*Aim of the task*: Pictures aside, each entry has to be returned exactly as it stands.

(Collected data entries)
▬▬▬
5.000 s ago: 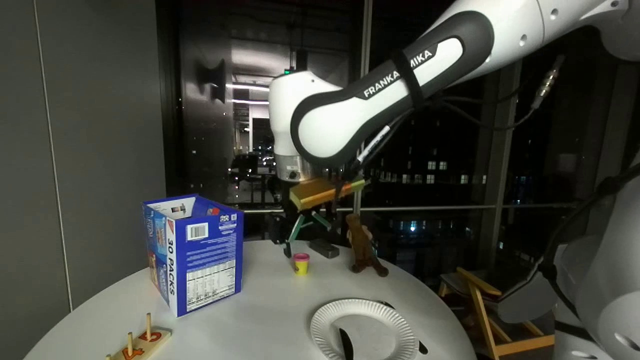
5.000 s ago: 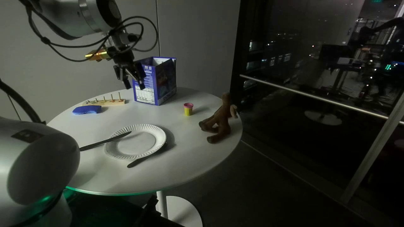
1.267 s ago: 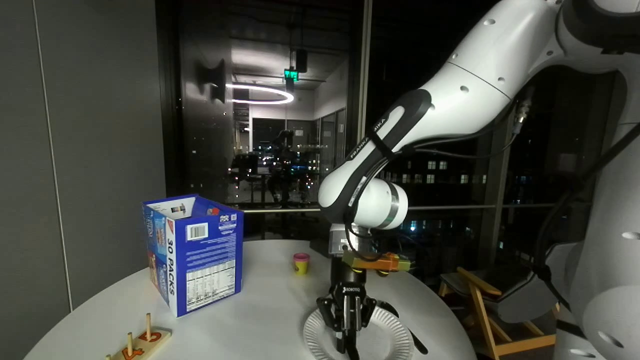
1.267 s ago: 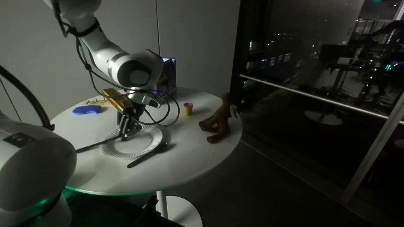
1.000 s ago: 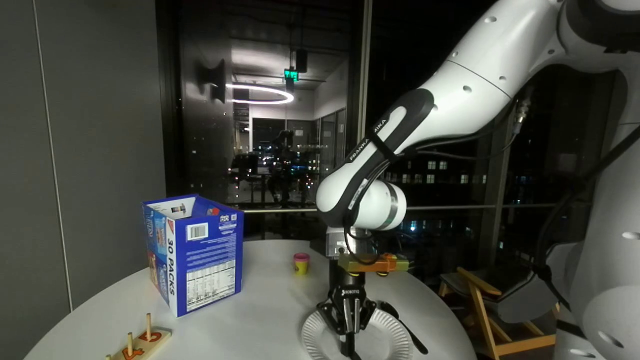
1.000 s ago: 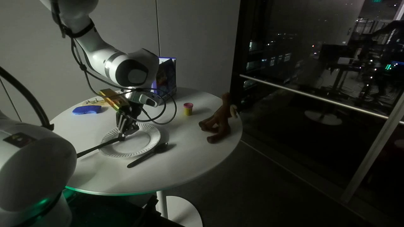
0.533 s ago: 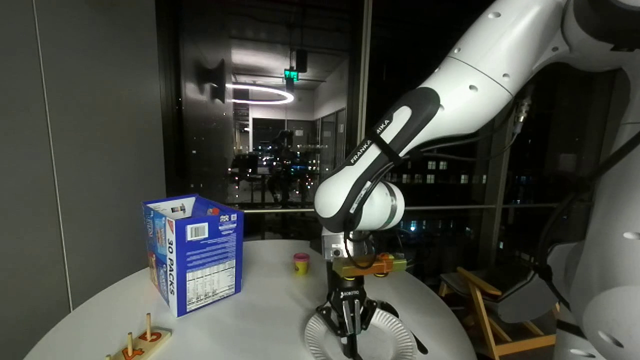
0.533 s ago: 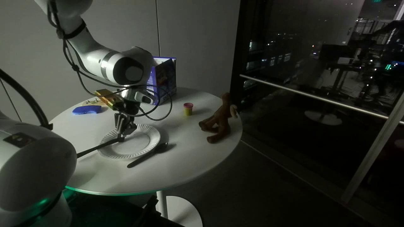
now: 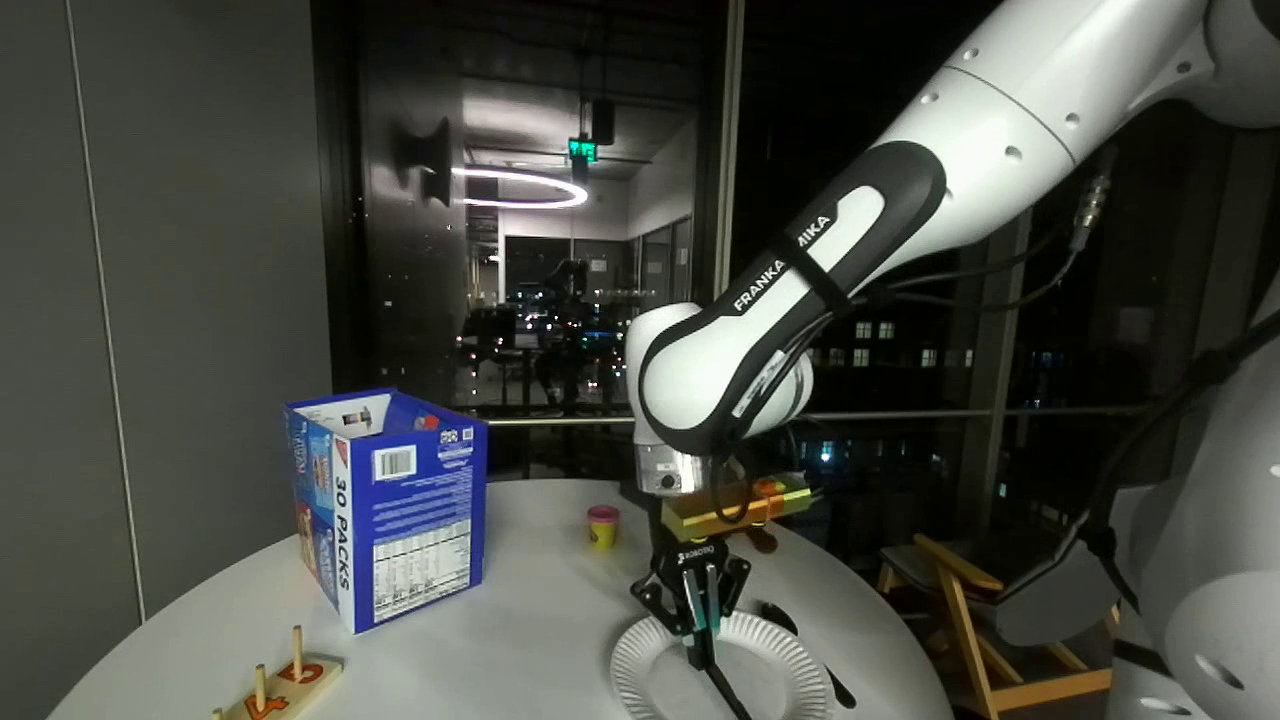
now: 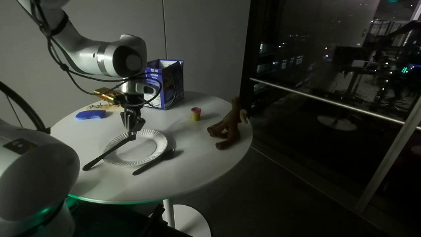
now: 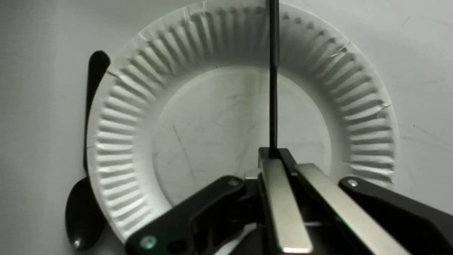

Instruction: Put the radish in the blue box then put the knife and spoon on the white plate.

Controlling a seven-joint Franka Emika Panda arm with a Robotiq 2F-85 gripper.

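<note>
My gripper point(image 11: 276, 153) is shut on one end of the dark knife point(image 11: 273, 102), just above the white plate point(image 11: 116, 141). From the fingertips the knife slants down across the plate and past its rim, its far end point(image 10: 90, 165) beyond the rim in an exterior view; whether it touches the rim I cannot tell. The dark spoon point(image 11: 85, 212) lies on the table along the plate's edge, its bowl point(image 10: 169, 153) off the plate. The blue box point(image 9: 425, 540) stands upright with its top open. I cannot make out the radish; most of the box's inside is hidden.
A yellow tub with a pink lid point(image 9: 602, 527) stands behind the plate. The brown figurine point(image 10: 230, 126) sits near the table's edge. A wooden peg board point(image 9: 285, 690) and a flat blue thing point(image 10: 90, 114) lie on the same side as the box.
Five seconds ago the gripper hung high, open, near the box; it has come down and shut on the knife. Within the last half second it has risen slightly, and the knife has swung round.
</note>
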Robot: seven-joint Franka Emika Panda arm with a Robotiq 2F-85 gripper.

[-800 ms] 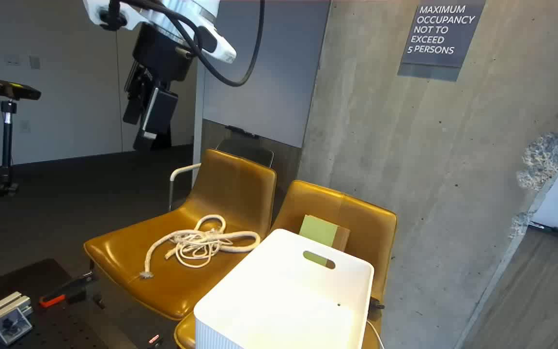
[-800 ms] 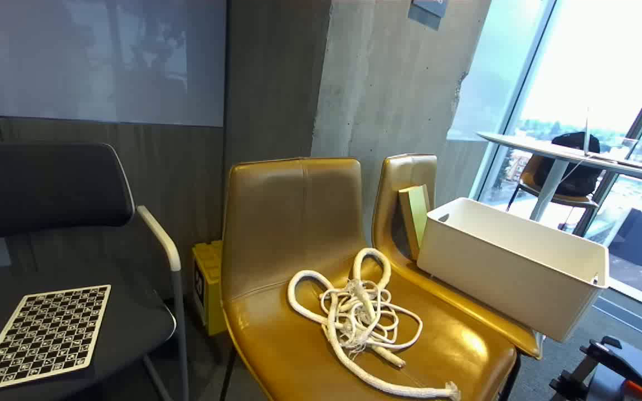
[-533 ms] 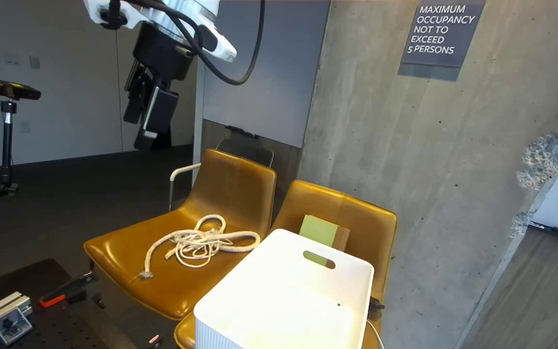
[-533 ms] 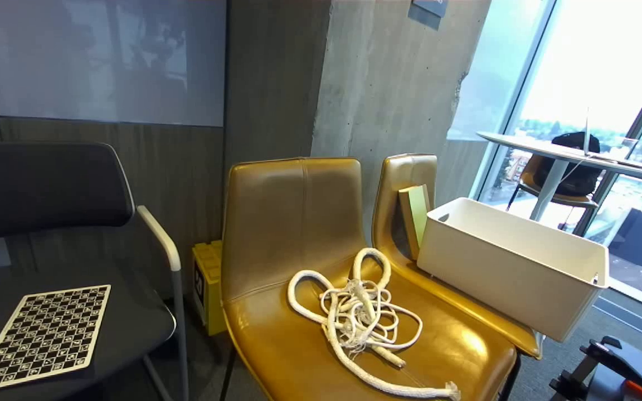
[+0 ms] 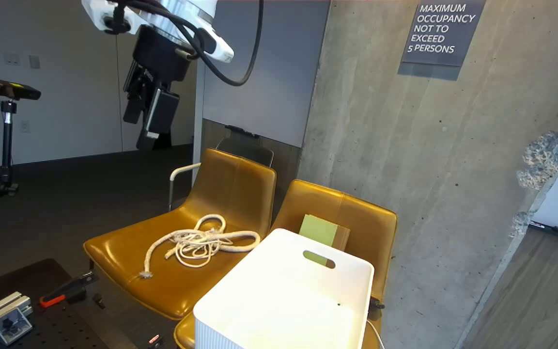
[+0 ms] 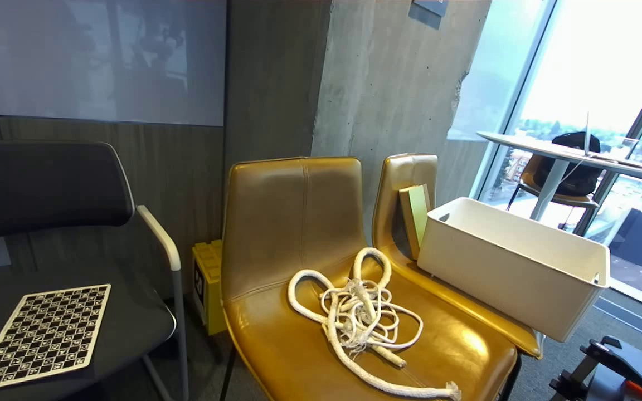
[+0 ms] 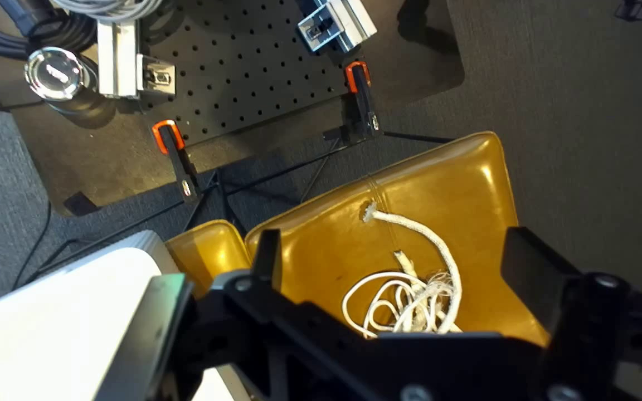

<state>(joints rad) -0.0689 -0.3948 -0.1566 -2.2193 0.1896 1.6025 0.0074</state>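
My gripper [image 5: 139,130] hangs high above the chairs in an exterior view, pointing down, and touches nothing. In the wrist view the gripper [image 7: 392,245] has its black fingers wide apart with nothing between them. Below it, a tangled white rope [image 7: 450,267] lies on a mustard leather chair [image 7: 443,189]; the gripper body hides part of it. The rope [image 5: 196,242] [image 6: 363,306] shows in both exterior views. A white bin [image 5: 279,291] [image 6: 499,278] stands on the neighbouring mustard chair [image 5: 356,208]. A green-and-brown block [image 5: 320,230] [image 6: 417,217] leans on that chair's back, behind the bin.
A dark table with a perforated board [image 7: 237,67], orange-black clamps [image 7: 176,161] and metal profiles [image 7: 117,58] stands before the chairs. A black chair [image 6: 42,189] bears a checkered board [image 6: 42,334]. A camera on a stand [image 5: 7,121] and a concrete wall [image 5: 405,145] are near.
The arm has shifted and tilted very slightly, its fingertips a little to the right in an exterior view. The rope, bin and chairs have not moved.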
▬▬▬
*Solution to this exercise*:
5.000 s ago: 
5.000 s ago: 
1.267 s ago: 
1.267 s ago: 
1.000 s ago: 
1.000 s ago: 
0.533 s ago: 
0.533 s ago: 
now: 
now: 
now: 

Instruction: Put the radish in the blue box then put the knife and spoon on the white plate.

Controlling a seven-joint Franka Emika Panda arm with a Robotiq 2F-85 gripper.

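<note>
My gripper point(image 11: 276, 153) is shut on one end of the dark knife point(image 11: 273, 102), just above the white plate point(image 11: 116, 141). From the fingertips the knife slants down across the plate and past its rim, its far end point(image 10: 90, 165) beyond the rim in an exterior view; whether it touches the rim I cannot tell. The dark spoon point(image 11: 85, 212) lies on the table along the plate's edge, its bowl point(image 10: 169, 153) off the plate. The blue box point(image 9: 425, 540) stands upright with its top open. I cannot make out the radish; most of the box's inside is hidden.
A yellow tub with a pink lid point(image 9: 602, 527) stands behind the plate. The brown figurine point(image 10: 230, 126) sits near the table's edge. A wooden peg board point(image 9: 285, 690) and a flat blue thing point(image 10: 90, 114) lie on the same side as the box.
Five seconds ago the gripper hung high, open, near the box; it has come down and shut on the knife. Within the last half second it has risen slightly, and the knife has swung round.
</note>
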Robot: seven-joint Franka Emika Panda arm with a Robotiq 2F-85 gripper.

[-800 ms] 
[-800 ms] 
[-533 ms] 
[-533 ms] 
[+0 ms] 
[+0 ms] 
[+0 ms] 

<state>(joints rad) -0.0689 -0.3948 -0.1566 -2.2193 0.1896 1.6025 0.0074</state>
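My gripper [image 5: 139,130] hangs high above the chairs in an exterior view, pointing down, and touches nothing. In the wrist view the gripper [image 7: 392,245] has its black fingers wide apart with nothing between them. Below it, a tangled white rope [image 7: 450,267] lies on a mustard leather chair [image 7: 443,189]; the gripper body hides part of it. The rope [image 5: 196,242] [image 6: 363,306] shows in both exterior views. A white bin [image 5: 279,291] [image 6: 499,278] stands on the neighbouring mustard chair [image 5: 356,208]. A green-and-brown block [image 5: 320,230] [image 6: 417,217] leans on that chair's back, behind the bin.
A dark table with a perforated board [image 7: 237,67], orange-black clamps [image 7: 176,161] and metal profiles [image 7: 117,58] stands before the chairs. A black chair [image 6: 42,189] bears a checkered board [image 6: 42,334]. A camera on a stand [image 5: 7,121] and a concrete wall [image 5: 405,145] are near.
The arm has shifted and tilted very slightly, its fingertips a little to the right in an exterior view. The rope, bin and chairs have not moved.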

The submitted answer is complete.